The world that we live in today has glorified multitasking, overachieving and being busy all the time. This has led to an increased level of constant competition literally everywhere – in schools, workplaces and even in our personal lives. Often, we find ourselves comparing all those parts of our lives to other people’s seemingly perfect ones. The result, we feel dissatisfied, angry and even guilty. If that sounds like something you’re going through read on to discover how you can stop competing and set yourself free – finally!
How To Stop Competing And Set Yourself Free
Practising gratitude on a daily basis has many benefits, and best of all, it helps you focus more on what you have and appreciate it, rather than looking at what you don’t have. Commit yourself to being grateful for the little things in life everyday– once you start doing that, you’ll feel less susceptible to comparison, jealousy, envy and other such negative emotions that rob you of your joy.
Embrace your Uniqueness
Each one of us is blessed with a different set of strengths – we are all different, we behave differently, think differently and have our own unique strengths and talents. The next time you find yourself comparing your own body to someone else’s perfect figure, or your modest scores to someone’s straight A’s, step back and look at what you have – and what they don’t. Remind yourself that you too are special.
Celebrate your Wins
This one’s highly underrated. A lot of us tend to suffer from burnout and lack of motivation. We fall into the endless cycle of comparing our lives with those around us, and feeling crappy and horrible about our own lives. That’s simply because we don’t really appreciate and celebrate our own wins. Pat yourself on the back when you need to – sometimes you will be the only motivation you need, and that’s okay.
Compete with Yourself
A little healthy competition is usually okay – it helps drive you and push you towards putting in more effort and hard work, and making the best of what you have. But if you feel other people’s successes put you down and demotivate you, stop comparing yourself with them and competing with them. Instead, focus your attention inward and look for ways to compete with your own self and try to do your best at everything.

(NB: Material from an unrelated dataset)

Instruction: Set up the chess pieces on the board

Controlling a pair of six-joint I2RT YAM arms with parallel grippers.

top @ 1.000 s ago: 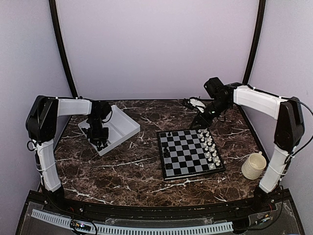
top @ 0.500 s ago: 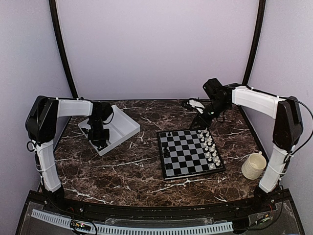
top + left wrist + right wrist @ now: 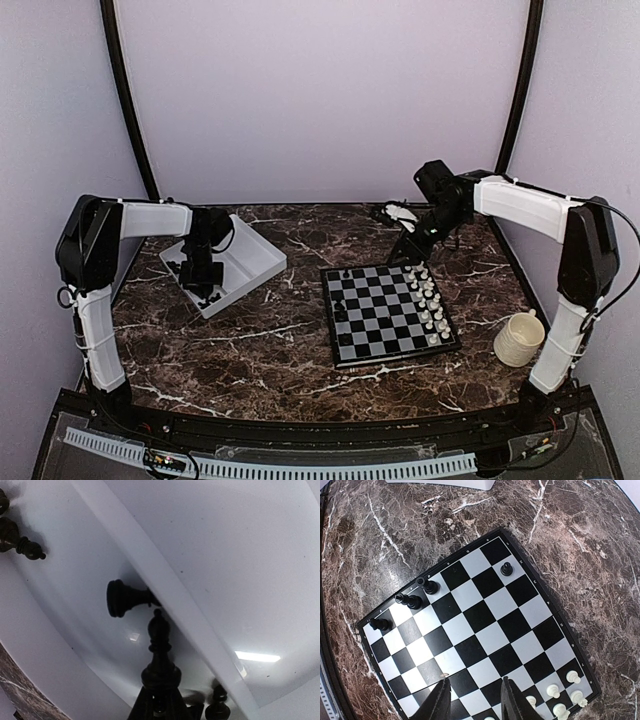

Stay Away From the Triggers
Probably one of the simplest ways to avoid falling into the trap of comparison is to notice situations and people that tend to trigger you and make you feel bad about yourself. Avoid such people as much as you can. If there’s a person who’s constantly bragging about their wins and making you feel bad about yourself, realize that spending time with this person is a waste of time, excuse yourself, and go away.